Peaceful? That must come as news to the families of the 191 persons who were killed in the March 11, 2004 Madrid bombings, which featured 10 bombs on four trains in three stations during morning rush hour. Or to the families of the 52 persons who were killed by four bombs in the London bus and underground transit system on July 7, 2005. Some peace. Some judgment. Mr. Kristof’s readers are still waiting for him to acknowledge the fact that the terrorist, Sami al-Arian, whom he defended for so long as having been an innocent professor, turns out, by his own admission, to be guilty of terrorist-related offenses.

The aggressors in the London and Madrid bombings weren’t after control of Northern Ireland or the Basque territory, any more than the Palestinian Arab terrorists are after control of the West Bank and Gaza. They have a goal that is far more extreme and impossible to compromise on — to create a new caliphate that would conquer both Israel and Christendom and extend Islamic rule around the world. In this sense the phrase that Senator Santorum used last week in Washington — “Islamic fascism” — has the virtue of precision, because the Islamic fascists, like the World War II-era Nazis and unlike Irish or Basque nationalists, are bent on world domination.

This is clear not only from their statements, which openly boast of this goal, but from their actions, which are not limited to attacks on Israel, but include attacks in London, Madrid, Bali, Buenos Aires, Kenya, Tanzania, and, not least, the World Trade Center and the Pentagon. The degree to which our best intellectuals — and Mr. Kristof is nothing if not intelligent — want to turn away from these statements and these acts is one of the great tragedies of the left in our time.

None of this is to suggest that non-Israeli sovereignty in Gaza and in some of the West Bank isn’t a matter that Israel might decide is, for demographic reasons, in its interests. Or it might not. But the war in Lebanon isn’t even about the Palestinian Arabs. Israel already tried withdrawing from Southern Lebanon and from Gaza and from much of the West Bank. The Arabs responded by using the territory to launch missiles and raids inside the 1948 borders of Israel. This is one reason why Israelis themselves, normally riven by factions, are so united in their campaign now in Lebanon.

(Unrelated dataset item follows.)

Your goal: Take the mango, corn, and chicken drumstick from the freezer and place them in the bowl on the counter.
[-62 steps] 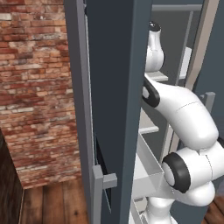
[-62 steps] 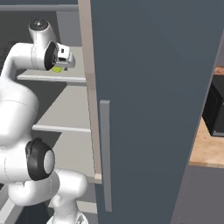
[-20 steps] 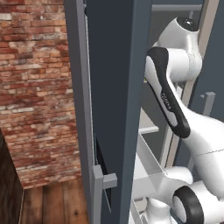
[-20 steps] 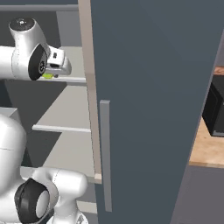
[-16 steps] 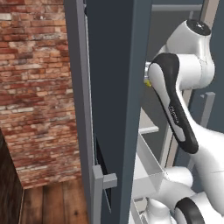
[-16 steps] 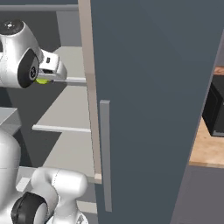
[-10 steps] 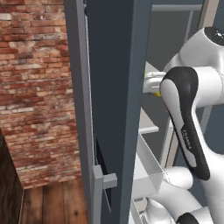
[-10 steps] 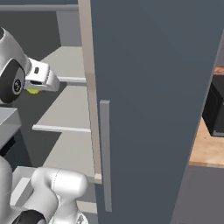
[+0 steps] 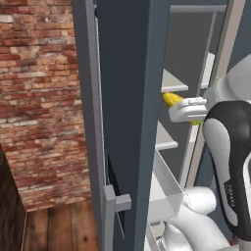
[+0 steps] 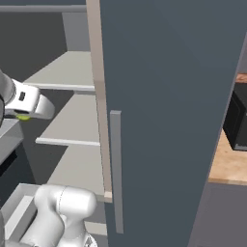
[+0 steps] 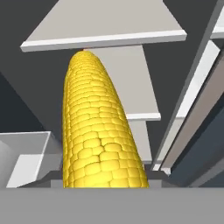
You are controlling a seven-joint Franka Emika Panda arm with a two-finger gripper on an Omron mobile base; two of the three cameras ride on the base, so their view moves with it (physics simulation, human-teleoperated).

To counsel, as Mr. Kristof does, that “restraint” and a “softer approach” and “conciliation” will bring peace in this war misunderstands the nature of the enemy. Even in the cases of the IRA and the ETA, British and Spanish gains stemmed less from concessions and more from the defeat of the Soviet Union, which had been a sponsor of both terrorist groups. It’s sad, because the present war has innocent victims both in Israel and in Lebanon. But our own view, contra Kristof, is that the path to a peace in this conflict, both for Israel and for the other countries of the West, will come not by restraint but by victory.